**Exercise details**
Which lines of the entries contain the string "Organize"? Copy each of them.

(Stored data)

________________________________________

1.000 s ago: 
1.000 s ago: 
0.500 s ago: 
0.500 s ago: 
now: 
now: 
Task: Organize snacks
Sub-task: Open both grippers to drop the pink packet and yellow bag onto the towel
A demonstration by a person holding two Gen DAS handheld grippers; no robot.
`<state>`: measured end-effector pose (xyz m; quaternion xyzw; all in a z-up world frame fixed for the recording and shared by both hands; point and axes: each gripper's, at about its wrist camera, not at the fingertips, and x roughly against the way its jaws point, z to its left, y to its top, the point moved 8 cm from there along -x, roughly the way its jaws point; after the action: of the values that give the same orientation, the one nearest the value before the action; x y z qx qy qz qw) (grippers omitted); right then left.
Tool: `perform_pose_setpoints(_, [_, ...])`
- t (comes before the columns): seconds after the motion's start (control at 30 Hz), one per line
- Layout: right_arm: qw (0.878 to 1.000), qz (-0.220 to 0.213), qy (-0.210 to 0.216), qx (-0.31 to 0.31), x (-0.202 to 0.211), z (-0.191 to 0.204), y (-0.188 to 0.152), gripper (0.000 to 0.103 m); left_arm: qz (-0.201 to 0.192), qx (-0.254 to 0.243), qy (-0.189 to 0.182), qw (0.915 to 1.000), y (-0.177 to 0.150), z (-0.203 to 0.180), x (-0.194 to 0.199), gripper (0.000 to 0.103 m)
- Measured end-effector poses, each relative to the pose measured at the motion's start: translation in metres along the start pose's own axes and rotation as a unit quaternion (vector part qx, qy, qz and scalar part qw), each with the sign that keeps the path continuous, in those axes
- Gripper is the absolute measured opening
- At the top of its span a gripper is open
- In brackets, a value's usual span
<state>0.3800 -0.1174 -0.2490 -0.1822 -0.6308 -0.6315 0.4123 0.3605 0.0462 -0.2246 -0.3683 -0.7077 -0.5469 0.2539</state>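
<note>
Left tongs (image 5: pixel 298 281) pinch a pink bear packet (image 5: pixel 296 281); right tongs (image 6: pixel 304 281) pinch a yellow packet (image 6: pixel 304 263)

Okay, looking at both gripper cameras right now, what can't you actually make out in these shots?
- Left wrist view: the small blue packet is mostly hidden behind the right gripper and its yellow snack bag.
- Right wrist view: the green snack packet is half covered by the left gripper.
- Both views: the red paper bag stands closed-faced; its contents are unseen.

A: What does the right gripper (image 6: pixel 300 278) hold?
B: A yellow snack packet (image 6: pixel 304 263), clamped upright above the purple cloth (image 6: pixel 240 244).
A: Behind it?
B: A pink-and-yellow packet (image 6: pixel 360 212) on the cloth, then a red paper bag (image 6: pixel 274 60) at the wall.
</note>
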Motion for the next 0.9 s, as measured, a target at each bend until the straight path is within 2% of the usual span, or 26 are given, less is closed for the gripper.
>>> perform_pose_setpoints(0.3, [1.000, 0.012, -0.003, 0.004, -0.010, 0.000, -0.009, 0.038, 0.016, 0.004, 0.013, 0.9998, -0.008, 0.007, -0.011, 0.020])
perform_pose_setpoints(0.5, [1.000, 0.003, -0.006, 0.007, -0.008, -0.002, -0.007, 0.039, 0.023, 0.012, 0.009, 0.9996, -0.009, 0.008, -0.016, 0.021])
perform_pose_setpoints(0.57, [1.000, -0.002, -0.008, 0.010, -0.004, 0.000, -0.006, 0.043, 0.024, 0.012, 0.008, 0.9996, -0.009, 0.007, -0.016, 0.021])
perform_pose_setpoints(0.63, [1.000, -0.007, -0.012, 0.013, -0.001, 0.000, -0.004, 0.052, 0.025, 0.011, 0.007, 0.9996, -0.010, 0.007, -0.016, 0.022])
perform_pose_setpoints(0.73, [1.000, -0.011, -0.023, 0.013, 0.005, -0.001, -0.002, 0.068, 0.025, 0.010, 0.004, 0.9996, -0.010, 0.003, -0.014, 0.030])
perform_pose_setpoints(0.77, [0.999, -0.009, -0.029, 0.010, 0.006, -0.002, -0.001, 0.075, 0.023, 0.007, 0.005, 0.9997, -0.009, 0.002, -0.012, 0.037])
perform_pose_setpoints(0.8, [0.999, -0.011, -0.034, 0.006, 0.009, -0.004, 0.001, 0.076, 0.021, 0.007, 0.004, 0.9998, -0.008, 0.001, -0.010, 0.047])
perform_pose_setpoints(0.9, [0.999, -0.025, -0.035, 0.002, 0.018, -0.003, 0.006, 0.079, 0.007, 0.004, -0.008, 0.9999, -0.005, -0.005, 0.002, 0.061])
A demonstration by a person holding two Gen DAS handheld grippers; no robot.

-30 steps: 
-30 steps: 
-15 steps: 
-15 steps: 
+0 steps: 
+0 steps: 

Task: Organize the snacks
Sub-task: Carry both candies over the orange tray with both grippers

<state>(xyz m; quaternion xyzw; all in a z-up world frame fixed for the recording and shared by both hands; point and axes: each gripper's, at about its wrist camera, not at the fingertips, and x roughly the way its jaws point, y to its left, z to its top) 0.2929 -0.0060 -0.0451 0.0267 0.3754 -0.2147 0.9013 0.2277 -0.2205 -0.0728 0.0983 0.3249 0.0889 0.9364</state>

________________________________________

**Response for this exercise**
Task: Organize snacks
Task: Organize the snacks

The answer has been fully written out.